The problem: Write out again, exactly, the lines below starting at the one with "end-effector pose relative" and ending at the one with "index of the".

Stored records
++++++++++

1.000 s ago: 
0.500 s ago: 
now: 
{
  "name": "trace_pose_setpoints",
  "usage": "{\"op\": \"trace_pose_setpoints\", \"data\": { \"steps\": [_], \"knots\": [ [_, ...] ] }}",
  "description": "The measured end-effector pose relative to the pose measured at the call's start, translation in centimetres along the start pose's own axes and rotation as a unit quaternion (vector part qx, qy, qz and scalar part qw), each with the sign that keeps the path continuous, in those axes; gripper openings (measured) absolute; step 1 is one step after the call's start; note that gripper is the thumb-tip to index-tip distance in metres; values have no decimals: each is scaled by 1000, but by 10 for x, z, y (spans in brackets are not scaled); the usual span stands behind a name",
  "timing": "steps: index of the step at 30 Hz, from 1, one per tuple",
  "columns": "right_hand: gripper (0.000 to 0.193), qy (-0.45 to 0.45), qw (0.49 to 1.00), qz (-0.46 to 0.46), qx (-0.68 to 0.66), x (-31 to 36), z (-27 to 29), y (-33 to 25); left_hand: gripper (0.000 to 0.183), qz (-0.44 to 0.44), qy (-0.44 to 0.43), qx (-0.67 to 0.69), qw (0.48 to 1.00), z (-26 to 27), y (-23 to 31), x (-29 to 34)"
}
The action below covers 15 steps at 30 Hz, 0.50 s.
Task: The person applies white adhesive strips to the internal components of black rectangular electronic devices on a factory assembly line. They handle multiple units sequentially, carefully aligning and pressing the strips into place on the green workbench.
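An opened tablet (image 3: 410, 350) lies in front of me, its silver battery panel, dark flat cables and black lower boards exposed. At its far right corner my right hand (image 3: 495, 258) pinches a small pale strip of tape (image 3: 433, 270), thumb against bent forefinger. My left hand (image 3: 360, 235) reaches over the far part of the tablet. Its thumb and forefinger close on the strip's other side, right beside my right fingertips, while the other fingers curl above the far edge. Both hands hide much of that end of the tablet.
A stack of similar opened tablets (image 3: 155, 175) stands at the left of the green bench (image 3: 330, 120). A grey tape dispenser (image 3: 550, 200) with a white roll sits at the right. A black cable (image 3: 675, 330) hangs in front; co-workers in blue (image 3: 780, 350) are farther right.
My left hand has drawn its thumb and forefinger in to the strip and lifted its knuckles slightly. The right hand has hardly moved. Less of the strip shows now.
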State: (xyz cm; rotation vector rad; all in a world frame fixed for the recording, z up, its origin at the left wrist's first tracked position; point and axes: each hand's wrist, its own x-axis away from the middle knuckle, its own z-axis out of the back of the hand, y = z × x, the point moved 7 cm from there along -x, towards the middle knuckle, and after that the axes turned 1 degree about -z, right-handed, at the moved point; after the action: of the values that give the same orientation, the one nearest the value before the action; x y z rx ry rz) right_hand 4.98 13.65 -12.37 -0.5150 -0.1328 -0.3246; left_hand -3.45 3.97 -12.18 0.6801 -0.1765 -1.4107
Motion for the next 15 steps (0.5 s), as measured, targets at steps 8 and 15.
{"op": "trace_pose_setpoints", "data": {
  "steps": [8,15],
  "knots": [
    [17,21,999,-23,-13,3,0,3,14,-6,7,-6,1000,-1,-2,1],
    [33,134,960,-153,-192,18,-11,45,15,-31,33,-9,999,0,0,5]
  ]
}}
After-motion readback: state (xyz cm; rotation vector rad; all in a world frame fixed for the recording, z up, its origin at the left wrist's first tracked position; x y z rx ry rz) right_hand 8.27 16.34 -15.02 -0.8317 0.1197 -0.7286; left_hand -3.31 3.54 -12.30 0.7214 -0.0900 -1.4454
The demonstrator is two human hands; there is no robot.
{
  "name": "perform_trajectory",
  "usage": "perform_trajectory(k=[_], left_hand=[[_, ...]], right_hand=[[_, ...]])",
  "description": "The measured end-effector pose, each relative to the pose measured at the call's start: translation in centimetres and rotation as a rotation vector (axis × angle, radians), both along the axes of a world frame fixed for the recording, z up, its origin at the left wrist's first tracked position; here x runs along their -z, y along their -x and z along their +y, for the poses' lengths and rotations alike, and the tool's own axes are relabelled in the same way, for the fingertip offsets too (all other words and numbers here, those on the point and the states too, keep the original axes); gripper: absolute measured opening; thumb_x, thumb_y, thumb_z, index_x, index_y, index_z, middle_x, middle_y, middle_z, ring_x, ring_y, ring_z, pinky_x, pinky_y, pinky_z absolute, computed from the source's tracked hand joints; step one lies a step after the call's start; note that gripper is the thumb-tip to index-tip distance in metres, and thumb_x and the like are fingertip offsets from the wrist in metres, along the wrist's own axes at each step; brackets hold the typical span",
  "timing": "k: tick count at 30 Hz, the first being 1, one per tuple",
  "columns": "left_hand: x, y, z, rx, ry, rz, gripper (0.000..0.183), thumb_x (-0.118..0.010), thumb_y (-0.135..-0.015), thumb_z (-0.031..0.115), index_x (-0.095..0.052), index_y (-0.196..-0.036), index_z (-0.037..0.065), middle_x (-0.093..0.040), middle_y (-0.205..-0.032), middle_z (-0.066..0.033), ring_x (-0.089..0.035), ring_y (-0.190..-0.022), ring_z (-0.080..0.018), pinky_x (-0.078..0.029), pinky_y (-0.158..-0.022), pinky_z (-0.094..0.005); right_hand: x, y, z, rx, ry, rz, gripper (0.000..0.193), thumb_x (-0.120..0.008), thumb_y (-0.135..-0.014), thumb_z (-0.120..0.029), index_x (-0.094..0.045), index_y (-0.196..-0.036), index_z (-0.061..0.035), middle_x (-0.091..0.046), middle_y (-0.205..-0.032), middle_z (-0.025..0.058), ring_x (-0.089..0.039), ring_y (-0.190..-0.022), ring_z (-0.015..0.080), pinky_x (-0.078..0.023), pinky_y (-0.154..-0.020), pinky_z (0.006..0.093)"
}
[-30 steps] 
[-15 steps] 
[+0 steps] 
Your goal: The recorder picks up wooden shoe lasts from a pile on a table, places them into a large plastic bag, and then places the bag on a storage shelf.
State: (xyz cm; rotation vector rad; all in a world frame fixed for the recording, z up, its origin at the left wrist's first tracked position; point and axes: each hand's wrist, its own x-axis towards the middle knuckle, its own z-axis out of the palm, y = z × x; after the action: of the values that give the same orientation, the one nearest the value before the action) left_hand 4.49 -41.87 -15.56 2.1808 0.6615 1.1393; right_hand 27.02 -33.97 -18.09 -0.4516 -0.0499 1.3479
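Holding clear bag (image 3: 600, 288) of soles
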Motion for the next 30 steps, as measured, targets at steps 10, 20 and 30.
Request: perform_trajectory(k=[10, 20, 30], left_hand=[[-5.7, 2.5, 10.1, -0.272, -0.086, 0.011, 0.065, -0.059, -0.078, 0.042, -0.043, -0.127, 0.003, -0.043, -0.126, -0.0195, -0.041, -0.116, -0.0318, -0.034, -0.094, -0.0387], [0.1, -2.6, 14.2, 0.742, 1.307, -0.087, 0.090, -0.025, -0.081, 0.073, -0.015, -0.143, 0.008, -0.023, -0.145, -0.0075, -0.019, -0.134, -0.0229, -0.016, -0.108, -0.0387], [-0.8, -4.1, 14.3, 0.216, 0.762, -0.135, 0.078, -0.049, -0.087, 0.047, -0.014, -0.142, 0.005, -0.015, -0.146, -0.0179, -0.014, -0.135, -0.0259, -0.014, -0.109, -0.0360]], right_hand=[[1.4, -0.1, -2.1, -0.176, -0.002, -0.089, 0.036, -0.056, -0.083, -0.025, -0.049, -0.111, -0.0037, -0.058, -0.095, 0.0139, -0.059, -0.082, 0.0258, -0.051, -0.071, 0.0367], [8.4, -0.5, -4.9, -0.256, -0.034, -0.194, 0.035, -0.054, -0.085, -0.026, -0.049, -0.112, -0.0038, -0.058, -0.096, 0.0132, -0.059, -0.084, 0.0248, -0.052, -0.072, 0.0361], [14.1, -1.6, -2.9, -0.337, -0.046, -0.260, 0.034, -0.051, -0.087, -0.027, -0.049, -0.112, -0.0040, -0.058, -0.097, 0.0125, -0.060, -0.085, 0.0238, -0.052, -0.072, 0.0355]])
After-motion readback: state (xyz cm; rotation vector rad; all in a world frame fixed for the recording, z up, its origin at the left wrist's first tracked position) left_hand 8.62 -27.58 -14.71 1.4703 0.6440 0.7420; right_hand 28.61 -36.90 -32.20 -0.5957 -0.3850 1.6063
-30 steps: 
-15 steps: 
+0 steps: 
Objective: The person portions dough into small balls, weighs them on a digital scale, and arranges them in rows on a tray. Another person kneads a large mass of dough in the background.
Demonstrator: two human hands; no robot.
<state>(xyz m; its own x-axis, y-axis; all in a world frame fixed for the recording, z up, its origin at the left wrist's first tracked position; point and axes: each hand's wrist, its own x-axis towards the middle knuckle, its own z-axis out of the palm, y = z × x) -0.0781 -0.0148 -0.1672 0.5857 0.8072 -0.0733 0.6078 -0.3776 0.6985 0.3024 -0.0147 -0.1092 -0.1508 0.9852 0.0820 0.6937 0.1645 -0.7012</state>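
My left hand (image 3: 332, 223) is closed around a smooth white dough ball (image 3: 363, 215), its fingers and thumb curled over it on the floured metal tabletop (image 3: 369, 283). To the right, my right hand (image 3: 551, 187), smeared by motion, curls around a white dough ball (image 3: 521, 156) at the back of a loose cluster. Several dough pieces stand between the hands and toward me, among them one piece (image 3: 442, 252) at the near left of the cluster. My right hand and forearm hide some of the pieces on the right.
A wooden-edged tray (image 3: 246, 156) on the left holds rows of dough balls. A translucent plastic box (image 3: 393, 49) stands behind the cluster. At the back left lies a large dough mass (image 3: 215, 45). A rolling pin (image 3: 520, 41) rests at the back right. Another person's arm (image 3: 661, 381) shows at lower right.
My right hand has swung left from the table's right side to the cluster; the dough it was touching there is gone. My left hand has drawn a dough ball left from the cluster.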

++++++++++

Solution for this problem:
  "description": "The measured end-effector pose relative to the pose measured at the call's start, translation in centimetres along the start pose's own axes and rotation as a unit quaternion (vector part qx, qy, qz and scalar part qw), each with the sign that keeps the path continuous, in those axes; gripper openings (measured) absolute; step 1 is one step after the call's start; note that gripper is the thumb-tip to index-tip distance in metres; values have no decimals: each is scaled by 1000, but by 10 for x, z, y (spans in brackets are not scaled); the usual span stands behind a name",
  "timing": "steps: index of the step at 30 Hz, from 1, one per tuple",

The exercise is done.